→ The problem:
When you reach the line with "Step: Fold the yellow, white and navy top" in the records below, begin transcribing exactly and continue up to and including the line with "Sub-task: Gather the", leaving out every picture.

→ Provided entries:
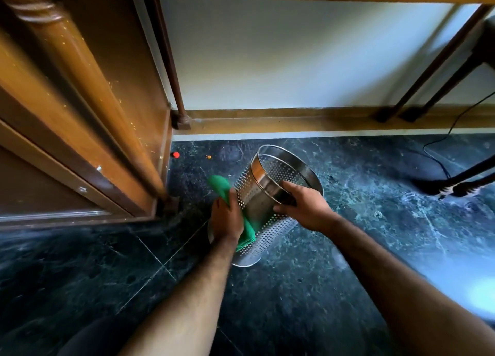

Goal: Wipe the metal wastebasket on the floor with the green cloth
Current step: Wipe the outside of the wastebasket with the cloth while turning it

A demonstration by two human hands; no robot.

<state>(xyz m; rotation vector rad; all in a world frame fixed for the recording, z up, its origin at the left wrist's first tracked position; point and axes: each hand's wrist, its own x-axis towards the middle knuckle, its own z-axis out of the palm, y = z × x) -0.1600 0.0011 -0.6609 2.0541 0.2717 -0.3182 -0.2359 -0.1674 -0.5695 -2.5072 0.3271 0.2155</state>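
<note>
Metal wastebasket [270,195] sits on the dark green marble floor [348,262], tilted w/ its open mouth leaning away toward the wall [294,55] and skirting board [267,120]; only its base edge nearest the person looks to touch the floor. It's a shiny steel cylinder: perforated bands of small round holes at top and bottom, plain polished band round the middle, rolled rim at the mouth. Inside looks empty, as far as can be seen. Reflections on the smooth band are dark.

Right hand [302,208] has its grip closed on the basket's side, fingers wrapped over the upper wall near the rim, thumb lower on the plain band, steadying the tilt.

Left hand [226,217] has its grip closed on the green cloth [247,232], pressing it against the basket's left side. Cloth is bright green, bunched; one end sticks up above the fingers, the other hangs below the palm over the lower perforated band.

Basket is approx. mid-floor, near the corner of a wooden cabinet [80,114] on the left, well apart from dark furniture legs [428,69] at right. A black cable [439,152] trails across the floor at far right. Two small orange specks [175,154] lie on the floor by the cabinet's corner, just beyond the cloth.
</note>
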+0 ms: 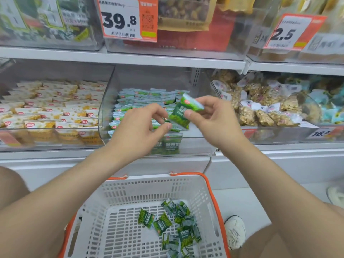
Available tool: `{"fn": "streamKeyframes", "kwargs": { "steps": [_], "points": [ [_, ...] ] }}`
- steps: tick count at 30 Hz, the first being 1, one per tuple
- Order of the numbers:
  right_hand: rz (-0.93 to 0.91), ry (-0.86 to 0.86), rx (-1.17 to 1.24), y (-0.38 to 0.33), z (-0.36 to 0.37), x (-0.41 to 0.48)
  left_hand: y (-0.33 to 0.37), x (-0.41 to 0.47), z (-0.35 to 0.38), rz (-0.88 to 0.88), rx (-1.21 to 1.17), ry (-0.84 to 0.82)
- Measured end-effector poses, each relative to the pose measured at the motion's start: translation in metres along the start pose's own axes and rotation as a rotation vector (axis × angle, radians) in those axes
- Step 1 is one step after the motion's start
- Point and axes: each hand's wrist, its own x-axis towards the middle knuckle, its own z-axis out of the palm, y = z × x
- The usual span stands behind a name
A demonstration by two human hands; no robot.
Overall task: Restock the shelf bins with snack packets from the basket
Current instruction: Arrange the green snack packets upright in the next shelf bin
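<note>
- Right hand: thumb and fingers pinch the upper part of a green snack packet.
- Left hand: thumb and forefinger pinch the same packet's lower edge.
- Clear shelf bin: just beyond and beneath both hands, stocked with rows of matching green packets.
- Basket: below the hands, nearer the person; loose packets lie on its floor.
- Yellow-and-white packets: bin left of the left hand.
</note>
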Motion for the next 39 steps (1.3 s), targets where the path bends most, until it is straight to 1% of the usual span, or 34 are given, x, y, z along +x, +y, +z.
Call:
{"fn": "streamKeyframes", "kwargs": {
  "steps": [2,3,5,7,9,11,15,19,21,23,25,28,31,32,33,34,36,37,39],
  "points": [
    [-0.104,0.094,-0.262,0.012,-0.007,0.018,-0.007,0.003,0.001,0.106,0.233,-0.043],
    [-0.128,0.094,-0.416,0.018,-0.009,0.027,-0.01,0.004,0.002,0.114,0.319,-0.102],
    [-0.091,0.008,-0.673,0.032,-0.008,0.041,-0.018,0.005,0.006,0.069,0.447,-0.232],
    [-0.016,-0.112,-0.833,0.043,0.0,0.051,-0.024,0.005,0.01,0.011,0.508,-0.361],
    [0.037,-0.202,-0.874,0.05,0.012,0.06,-0.028,0.005,0.012,-0.024,0.503,-0.442],
    [0.062,-0.246,-0.84,0.054,0.023,0.069,-0.03,0.006,0.012,-0.013,0.495,-0.46],
    [0.074,-0.186,-0.802,0.058,0.036,0.083,-0.03,0.009,0.012,-0.017,0.503,-0.499],
    [0.1,-0.261,-0.853,0.06,0.039,0.084,-0.03,0.009,0.011,-0.014,0.497,-0.508],
    [0.092,-0.221,-0.874,0.057,0.038,0.08,-0.03,0.009,0.011,-0.006,0.498,-0.507],
    [0.065,-0.169,-0.887,0.054,0.037,0.077,-0.03,0.008,0.011,-0.001,0.509,-0.487],
    [0.05,-0.15,-0.871,0.051,0.034,0.073,-0.029,0.006,0.011,0.033,0.535,-0.411],
    [-0.007,-0.121,-0.851,0.045,0.027,0.064,-0.025,0.001,0.013,0.134,0.549,-0.192],
    [-0.151,-0.065,-0.846,0.031,0.019,0.046,-0.013,-0.012,0.016,0.319,0.396,0.079],
    [-0.201,-0.053,-0.823,0.023,0.016,0.037,-0.009,-0.018,0.017,0.375,0.334,0.149],
    [-0.239,-0.058,-0.788,0.013,0.012,0.025,-0.006,-0.027,0.02,0.414,0.295,0.172],
    [-0.268,-0.091,-0.752,0.003,0.008,0.013,-0.007,-0.035,0.025,0.436,0.279,0.139],
    [-0.281,-0.264,-0.728,-0.014,0.003,-0.014,-0.011,-0.051,0.041,0.457,0.321,-0.05],
    [-0.265,-0.373,-0.736,-0.017,0.005,-0.026,-0.017,-0.057,0.051,0.448,0.379,-0.188],
    [-0.217,-0.555,-0.791,-0.009,0.015,-0.046,-0.032,-0.066,0.073,0.328,0.467,-0.526]
  ]
}}
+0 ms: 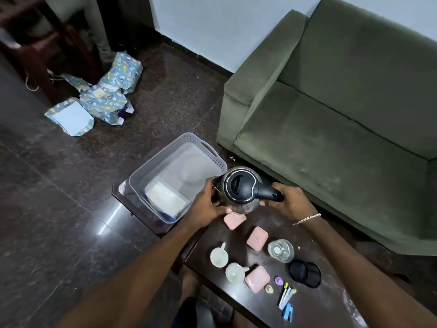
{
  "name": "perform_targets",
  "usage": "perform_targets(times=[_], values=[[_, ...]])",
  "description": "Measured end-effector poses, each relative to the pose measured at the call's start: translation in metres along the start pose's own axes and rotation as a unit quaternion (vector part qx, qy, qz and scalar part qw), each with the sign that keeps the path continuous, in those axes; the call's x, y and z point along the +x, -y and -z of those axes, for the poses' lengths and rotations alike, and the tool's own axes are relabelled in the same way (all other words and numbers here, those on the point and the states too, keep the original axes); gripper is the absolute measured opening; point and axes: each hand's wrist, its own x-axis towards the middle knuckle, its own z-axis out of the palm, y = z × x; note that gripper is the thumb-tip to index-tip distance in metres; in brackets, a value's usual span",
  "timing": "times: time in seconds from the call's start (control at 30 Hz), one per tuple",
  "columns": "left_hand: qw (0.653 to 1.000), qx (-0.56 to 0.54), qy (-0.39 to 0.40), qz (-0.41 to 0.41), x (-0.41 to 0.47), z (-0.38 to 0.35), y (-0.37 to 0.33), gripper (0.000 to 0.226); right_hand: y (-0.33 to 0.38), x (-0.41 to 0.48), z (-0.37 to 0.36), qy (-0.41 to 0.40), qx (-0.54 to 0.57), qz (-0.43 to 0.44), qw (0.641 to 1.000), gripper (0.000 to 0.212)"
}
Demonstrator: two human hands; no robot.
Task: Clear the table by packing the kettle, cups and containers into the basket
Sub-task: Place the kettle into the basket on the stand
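Head view looks down on a dark glossy wooden bench [328,304] with both arms reaching forward over it. Just beyond the left fingers [210,188] sits the grey perforated plastic basket [212,159], and the only thing visible inside it is a flat white packet [165,197]. Between the two sets of fingers is the steel-sided electric kettle with a black lid and handle [238,185]. It is right beside the basket's near rim and not yet inside. It looks lifted off the bench, since a pink edge shows beneath it, though I cannot be sure. The left hand [208,207] cups the kettle's side with curled fingers, and the right hand [290,202] is wrapped round the black handle.

On the person's side of the fingers lie three pink rounded-square lidded containers: one just under the left thumb [234,220], one below the right thumb [257,238], and one closer still to the person [257,278]. Two white handled cups [218,256] [235,272] stand on the bench, well short of both hands.

By my reading the packing has barely begun: the kettle is in hand, and every cup and container is still to go
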Motion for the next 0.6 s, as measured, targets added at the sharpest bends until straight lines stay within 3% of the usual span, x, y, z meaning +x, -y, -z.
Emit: perform_targets(times=[0.3, 0.6], values=[[0.998, 0.017, -0.039, -0.039, 0.038, 0.103, -0.014, 0.088, 0.065, 0.083, -0.044, -0.030, 0.090, 0.034, 0.995, 0.043], [0.997, 0.046, -0.054, -0.035, 0.089, 0.155, 0.025, 0.092, 0.063, 0.156, -0.110, -0.020, 0.116, 0.033, 0.992, 0.038]])
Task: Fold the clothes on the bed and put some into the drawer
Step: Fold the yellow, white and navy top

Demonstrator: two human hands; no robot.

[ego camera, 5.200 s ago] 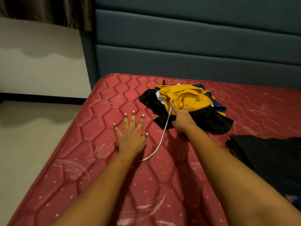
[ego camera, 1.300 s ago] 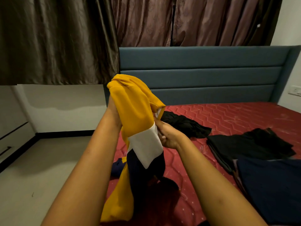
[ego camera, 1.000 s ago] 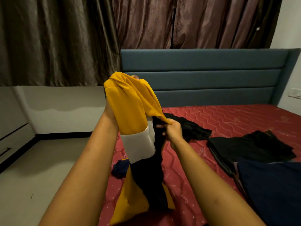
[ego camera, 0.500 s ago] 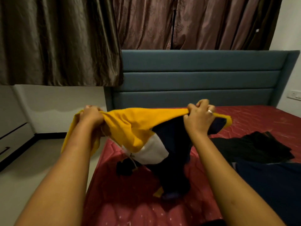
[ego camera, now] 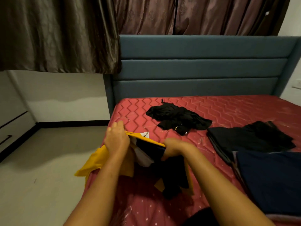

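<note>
I am looking at the red mattress of the bed, with the blue headboard standing behind it. A folded navy garment is lying at the right, a folded black pile just beyond it, and a crumpled black garment nearer the headboard. The yellow, navy and white top is hanging above the mattress's left edge. My left hand and right hand are each gripping its upper edge, set apart.
</note>
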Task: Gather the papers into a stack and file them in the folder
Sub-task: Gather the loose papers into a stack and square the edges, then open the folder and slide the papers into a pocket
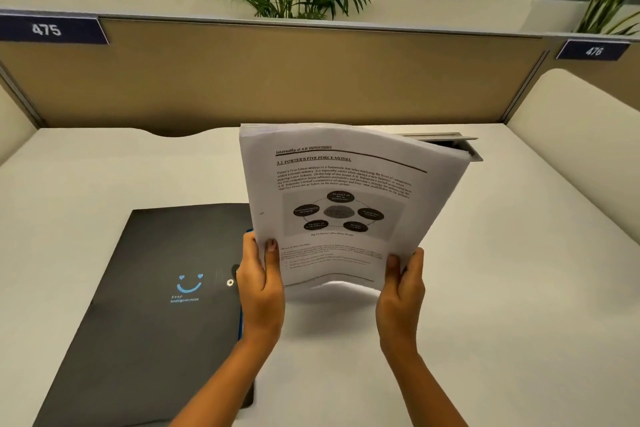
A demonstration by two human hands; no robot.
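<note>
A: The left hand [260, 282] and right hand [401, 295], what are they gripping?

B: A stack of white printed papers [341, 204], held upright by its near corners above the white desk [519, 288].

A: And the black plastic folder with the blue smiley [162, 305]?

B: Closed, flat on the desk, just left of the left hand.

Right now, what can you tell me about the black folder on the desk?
The black folder lies flat and closed on the white desk, left of the held papers. Its cover looks smooth, maybe plastic, with a small blue smiley and tiny writing. A round metal snap sits near its right edge, where a blue trim shows. The left hand overlaps that edge; whether they touch is unclear.
</note>
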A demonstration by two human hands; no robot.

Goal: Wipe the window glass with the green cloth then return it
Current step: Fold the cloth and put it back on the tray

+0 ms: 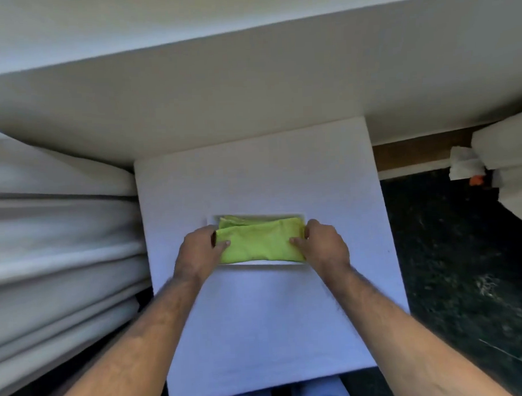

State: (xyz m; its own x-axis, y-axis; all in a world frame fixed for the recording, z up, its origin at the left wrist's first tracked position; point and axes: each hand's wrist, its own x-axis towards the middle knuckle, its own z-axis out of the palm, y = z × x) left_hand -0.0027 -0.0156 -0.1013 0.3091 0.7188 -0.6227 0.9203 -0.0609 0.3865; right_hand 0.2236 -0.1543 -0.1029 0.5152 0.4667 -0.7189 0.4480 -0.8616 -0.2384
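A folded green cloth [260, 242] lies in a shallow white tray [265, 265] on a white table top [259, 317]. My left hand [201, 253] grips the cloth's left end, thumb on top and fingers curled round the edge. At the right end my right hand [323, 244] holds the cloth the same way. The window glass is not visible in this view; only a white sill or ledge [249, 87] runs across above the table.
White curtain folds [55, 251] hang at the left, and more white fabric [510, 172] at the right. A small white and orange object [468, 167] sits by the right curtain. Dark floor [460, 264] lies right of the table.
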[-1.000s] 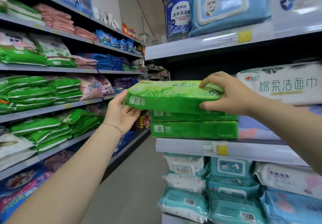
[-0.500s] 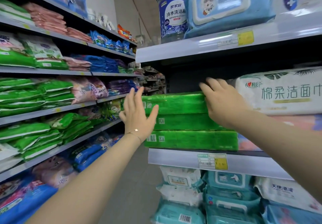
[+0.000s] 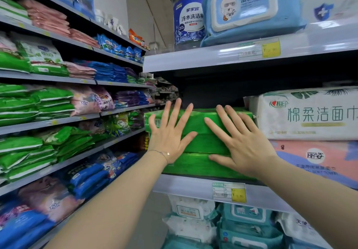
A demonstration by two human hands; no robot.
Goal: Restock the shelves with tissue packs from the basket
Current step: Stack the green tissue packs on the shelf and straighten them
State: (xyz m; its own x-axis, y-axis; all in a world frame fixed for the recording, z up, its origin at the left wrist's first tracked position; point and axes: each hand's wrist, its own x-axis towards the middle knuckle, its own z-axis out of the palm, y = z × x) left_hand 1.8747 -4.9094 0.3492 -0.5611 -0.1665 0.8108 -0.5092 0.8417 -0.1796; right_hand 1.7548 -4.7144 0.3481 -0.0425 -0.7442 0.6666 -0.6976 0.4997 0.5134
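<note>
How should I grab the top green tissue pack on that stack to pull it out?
Come from the aisle side. Curl the left hand round the free left end of the top flat green plastic tissue pack, and put the right hand over its long front edge. Space is open above it, but its right end sits close beside the big white tissue pack.

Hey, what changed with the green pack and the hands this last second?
The top green pack, held in both hands in front of the shelf, went back onto the two lower green packs and was let go. The left hand and right hand now press flat, fingers straight, against the stack's front. The lower green packs and the white pack beside them stayed put.
</note>
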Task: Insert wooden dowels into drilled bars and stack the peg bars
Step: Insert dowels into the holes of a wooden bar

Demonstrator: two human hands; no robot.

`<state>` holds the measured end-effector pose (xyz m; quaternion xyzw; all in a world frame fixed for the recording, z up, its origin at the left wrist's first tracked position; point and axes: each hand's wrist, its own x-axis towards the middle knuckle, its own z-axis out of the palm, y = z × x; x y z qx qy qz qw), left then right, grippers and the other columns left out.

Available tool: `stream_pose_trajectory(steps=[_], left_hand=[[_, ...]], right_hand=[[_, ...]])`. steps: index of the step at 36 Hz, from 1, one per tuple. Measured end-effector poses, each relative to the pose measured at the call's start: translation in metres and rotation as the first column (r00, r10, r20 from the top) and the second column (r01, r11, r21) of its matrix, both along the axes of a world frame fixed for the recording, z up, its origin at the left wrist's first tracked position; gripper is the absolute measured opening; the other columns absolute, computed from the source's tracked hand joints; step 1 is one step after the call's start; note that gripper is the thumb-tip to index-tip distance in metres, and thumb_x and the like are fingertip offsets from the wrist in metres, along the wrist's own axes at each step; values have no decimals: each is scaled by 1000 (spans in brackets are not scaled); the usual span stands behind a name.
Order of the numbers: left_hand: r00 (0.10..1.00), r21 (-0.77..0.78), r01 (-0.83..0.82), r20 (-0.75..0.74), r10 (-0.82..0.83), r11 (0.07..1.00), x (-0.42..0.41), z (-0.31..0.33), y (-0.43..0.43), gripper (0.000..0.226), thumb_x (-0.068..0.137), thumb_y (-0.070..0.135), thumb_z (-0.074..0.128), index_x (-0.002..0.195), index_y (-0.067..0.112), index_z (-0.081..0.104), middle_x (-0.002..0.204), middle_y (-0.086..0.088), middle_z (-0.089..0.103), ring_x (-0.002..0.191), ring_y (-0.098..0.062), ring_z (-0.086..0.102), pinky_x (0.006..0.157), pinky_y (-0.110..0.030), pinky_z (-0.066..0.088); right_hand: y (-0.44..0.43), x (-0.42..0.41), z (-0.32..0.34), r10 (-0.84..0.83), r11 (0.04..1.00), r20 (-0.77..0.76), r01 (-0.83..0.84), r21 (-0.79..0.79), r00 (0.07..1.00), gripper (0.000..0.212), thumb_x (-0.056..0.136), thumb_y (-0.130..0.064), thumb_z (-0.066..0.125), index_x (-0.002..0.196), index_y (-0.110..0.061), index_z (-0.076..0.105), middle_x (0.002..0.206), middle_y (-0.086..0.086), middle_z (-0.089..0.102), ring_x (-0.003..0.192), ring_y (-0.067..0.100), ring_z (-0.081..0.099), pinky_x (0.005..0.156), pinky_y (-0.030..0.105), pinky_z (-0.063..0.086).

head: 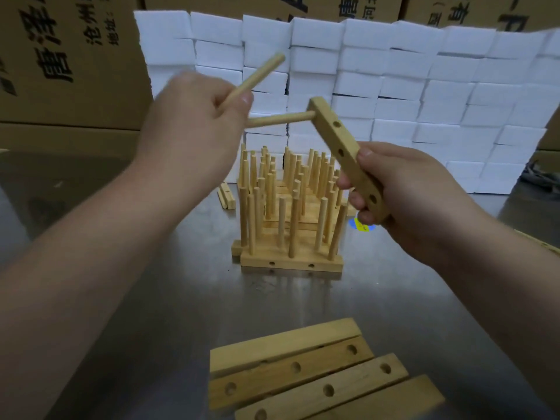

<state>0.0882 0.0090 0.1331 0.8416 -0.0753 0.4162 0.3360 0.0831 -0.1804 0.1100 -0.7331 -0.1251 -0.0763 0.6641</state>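
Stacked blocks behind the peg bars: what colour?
The stacked blocks are white, seen best in the head view.

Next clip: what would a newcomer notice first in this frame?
Mid-frame, the right hand grips a drilled bar with a seated dowel at its upper end, while the left hand holds a loose dowel beside it. Behind them, finished peg bars stand clustered on the metal table.

The picture is dim and a bit grey. The white blocks [394, 86] in the upper middle are the brightest part. The shiny table [151, 298] shows a soft mirror picture under the peg bars [291, 262]. The left hand [194, 125] and its dowel [254, 80] look blurry. Lines bend near the edges.
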Motion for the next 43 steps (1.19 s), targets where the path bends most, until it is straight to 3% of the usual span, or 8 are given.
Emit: stream_pose_trajectory(steps=[3, 5, 7, 13, 19, 30, 37, 43], left_hand=[[986, 139, 23, 160, -45, 990, -5, 4, 6, 26, 95, 31, 41, 86, 17, 60, 65, 7, 42, 61, -15, 42, 49, -28, 32], [967, 135, 213, 112, -228, 968, -10, 2, 3, 30, 94, 29, 42, 118, 28, 60, 68, 11, 49, 55, -5, 43, 46, -22, 38], [940, 160, 335, 12, -341, 929, -13, -2, -2, 37, 93, 27, 44, 129, 35, 50, 70, 10, 55, 50, -1, 43, 42, -14, 35], [957, 340, 290, -109, -269, 895, -11, -13, -14, 32, 93, 22, 48, 121, 31, 60, 81, 14, 61, 75, -5, 54, 67, -30, 46], [963, 337, 264, -34, -269, 904, -12, -18, -20, 33, 88, 32, 42, 111, 27, 66, 70, 11, 60, 68, -9, 54, 62, -34, 47], [968, 311, 232, 23, -251, 922, -12, -18, -21, 28, 90, 32, 47, 104, 24, 69, 73, 3, 66, 72, -18, 59, 64, -40, 50], [973, 373, 208, 16, -231, 904, -9, -16, -17, 27, 92, 33, 46, 92, 18, 69, 65, 2, 63, 64, -15, 56, 57, -31, 43], [977, 398, 177, 39, -209, 900, -13, -14, -19, 36, 86, 40, 43, 88, 15, 69, 66, -1, 63, 66, -18, 55, 58, -34, 44]], right_hand=[[-4, 3, 5, -65, 992, 0, 64, 106, 998, 23, 98, -17, 40, 98, -25, 62, 59, -3, 60, 42, 9, 45, 40, 19, 37], [-5, 3, 7, -78, 981, -2, 77, 179, 997, 23, 98, -17, 39, 101, -26, 61, 60, -1, 59, 42, 10, 44, 40, 18, 36], [-6, 3, 8, -73, 971, -2, 72, 229, 997, 25, 99, -16, 38, 101, -26, 61, 57, -2, 60, 42, 10, 44, 40, 18, 36], [-5, 0, 9, -50, 974, 34, 41, 223, 998, 30, 98, -16, 38, 118, -23, 59, 57, -4, 61, 44, 10, 45, 39, 20, 36], [0, -3, 6, -7, 980, 35, 0, 198, 999, 29, 98, -17, 39, 114, -25, 62, 57, -5, 60, 43, 10, 45, 40, 18, 36], [3, -6, 4, 25, 986, 47, -33, 162, 999, 29, 99, -17, 38, 112, -27, 63, 60, -3, 59, 44, 10, 44, 39, 20, 36], [3, -7, 3, 23, 993, 66, -31, 114, 998, 30, 99, -18, 38, 116, -26, 62, 62, -4, 59, 45, 10, 44, 40, 19, 36], [6, -8, -1, 12, 998, 80, -17, 64, 997, 31, 99, -21, 36, 113, -32, 61, 61, -6, 58, 44, 10, 44, 40, 19, 35]])
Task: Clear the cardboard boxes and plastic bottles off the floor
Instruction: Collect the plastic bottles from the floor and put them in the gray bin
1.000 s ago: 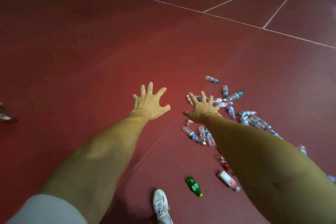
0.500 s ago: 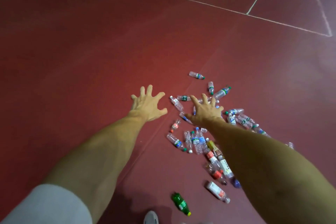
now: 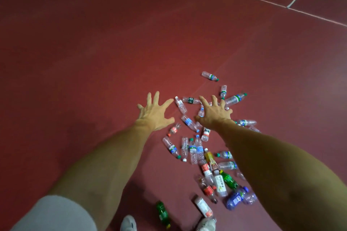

→ Task output:
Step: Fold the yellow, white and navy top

Demonstrator: two human hands; no robot.

[ego camera, 5.200 s ago] 
[ego camera, 1.300 s ago] 
[ego camera, 1.000 s ago] 
[ego camera, 0.500 s ago] 
[ego camera, now] 

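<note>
I am looking at the red mattress of the bed, with the blue headboard standing behind it. A folded navy garment is lying at the right, a folded black pile just beyond it, and a crumpled black garment nearer the headboard. The yellow, navy and white top is hanging above the mattress's left edge. My left hand and right hand are each gripping its upper edge, set apart.
</note>
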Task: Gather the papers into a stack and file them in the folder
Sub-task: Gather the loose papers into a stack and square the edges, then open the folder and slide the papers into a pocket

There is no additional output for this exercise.